Using the delta method to find the asymptotic distribution

1k Views Asked by At

The Question:

Given independent random variables $X_1, \dots,X_n \sim N(\mu,\mu^2)$, let $Q=\sum_{i=1}^n(X_i-\overline X)^2$ where $\overline X = \frac 1n \sum_{i=1}^nX_i$.

Use the delta method to find the asymptotic distribution of $\frac 13\Bigl(\overline X+2\sqrt{\frac{Q}{n-1}}\Bigr)$.


My Thoughts:

I understand how to use the delta method to find the asymptotic distribution for any function of only $\overline X$, but this is clearly not the case for $Q$.

Also, I suppose you can't let $Y_i=(X_i-\overline X)^2$ and then apply delta method with $\overline Y$ because the $Y_i$ are not independent. So, is the following approach correct?

Let $g(u)=\sqrt u$ (so $g'(u)=\frac{1}{2\sqrt u}$).

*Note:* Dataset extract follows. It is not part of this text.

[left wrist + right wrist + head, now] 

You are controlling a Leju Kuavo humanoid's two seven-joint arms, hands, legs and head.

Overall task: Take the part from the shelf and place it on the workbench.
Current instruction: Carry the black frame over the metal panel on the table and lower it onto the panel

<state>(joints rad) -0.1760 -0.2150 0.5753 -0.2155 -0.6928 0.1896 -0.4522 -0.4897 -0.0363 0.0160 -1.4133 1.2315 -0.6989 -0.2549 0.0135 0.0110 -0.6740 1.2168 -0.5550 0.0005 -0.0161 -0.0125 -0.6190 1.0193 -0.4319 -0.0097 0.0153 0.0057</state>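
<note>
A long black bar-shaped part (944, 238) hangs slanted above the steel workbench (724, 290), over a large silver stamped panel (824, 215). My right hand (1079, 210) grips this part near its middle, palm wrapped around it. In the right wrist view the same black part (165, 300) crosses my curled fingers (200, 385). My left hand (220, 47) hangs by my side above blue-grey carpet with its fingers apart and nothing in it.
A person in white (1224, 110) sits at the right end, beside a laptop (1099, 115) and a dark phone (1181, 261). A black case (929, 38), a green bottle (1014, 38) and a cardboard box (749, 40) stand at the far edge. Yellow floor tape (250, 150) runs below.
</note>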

We know that $R:=\frac{1}{\mu^2}Q \sim \chi_{n-1}^2$, so

\begin{align} \ & \Bbb E (R)=n-1 \; \; \; \text{ and } \; \; \; \operatorname{Var}(R)=2(n-1) \\ \ \implies & g(R)=\sqrt R \approx N \biggl(g(\Bbb E(R)) \; , \; g'(\Bbb E (R))^2 \operatorname{Var}(R) \biggr)=N \Bigl(\sqrt{n-1} \; , \; \frac 12 \Bigr) \\ \ \implies & \sqrt Q = \mu\sqrt R \approx N \Bigl(\mu\sqrt{n-1} \; , \; \frac {\mu^2}{2}\Bigr) \end{align}

Mainly, I am not sure if we need to divide by $n$ in the asymptotic variance.